The Southern Europe angle is so fascinating because it partly mirrors the early development of Southern North America.

The Iberian Peninsula extends south toward Africa like Mexico in relation to the black-populated Central and South America. There are the mixed-race/ethnicity Hispanics with their open range cowboy culture brought from Spain and the Romanized Germanic Norman Cavaliers with their feudalist-like slave society (ignoring the uncertainty of how many of the Cavaliers actually descended from Norman aristocracy; certainly there were plenty of actual titled British nobility among them, whatever their ancestry). One could think of the Gulf of Mexico as the American version of the Mediterranean Sea, both areas of vast multiculturalism and creole societies and both areas of conflict-ridden ethnic rivalries. And one could think of South America with its large African-descended population as the twin of Africa, both places ravaged by centuries of colonial exploitation and imperial oppression, not to mention the Atlantic slave trade.

The multiculturalism of the US isn’t a failure of having lost our supposed European traditional values.
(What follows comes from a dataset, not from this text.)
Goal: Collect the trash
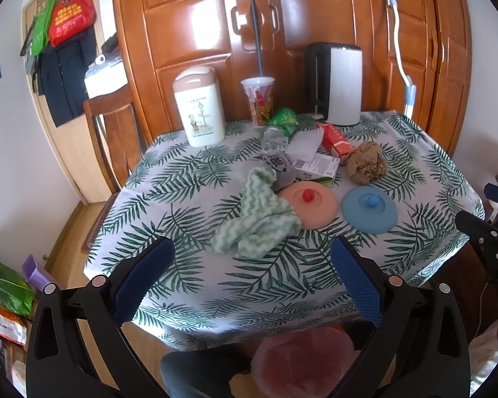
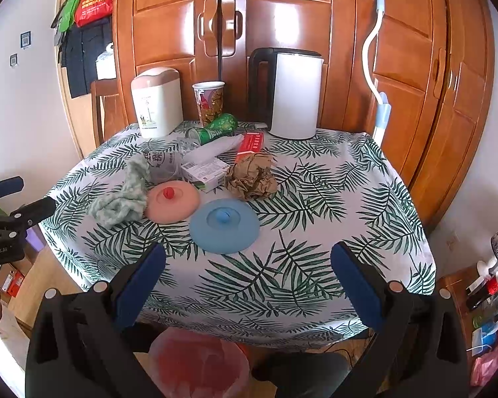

If there is a failure, it is because we mimicked the long (and often conflicted, war torn even) multicultural history of Europe. The US is the seeming inevitable extension of how Europe has been evolving over the past thousand years or so. You reap what you sow or rather what your forefathers sowed.

I want to further follow the Hispanic issue into American history, but I think the best way to do that is by considering the Quakers.

My favorite descendant of Quakers was Thomas Paine. His father was a Quaker and his mother was an Anglican, but it was his father who was the main influence in guiding his education and ensuring he had instilled him the Quaker values of plain speech and practical knowledge. Interestingly, Paine grew up in East Anglia, the original hotbed of the Puritans. It was also an area that had experienced a lot of the enclosure movement.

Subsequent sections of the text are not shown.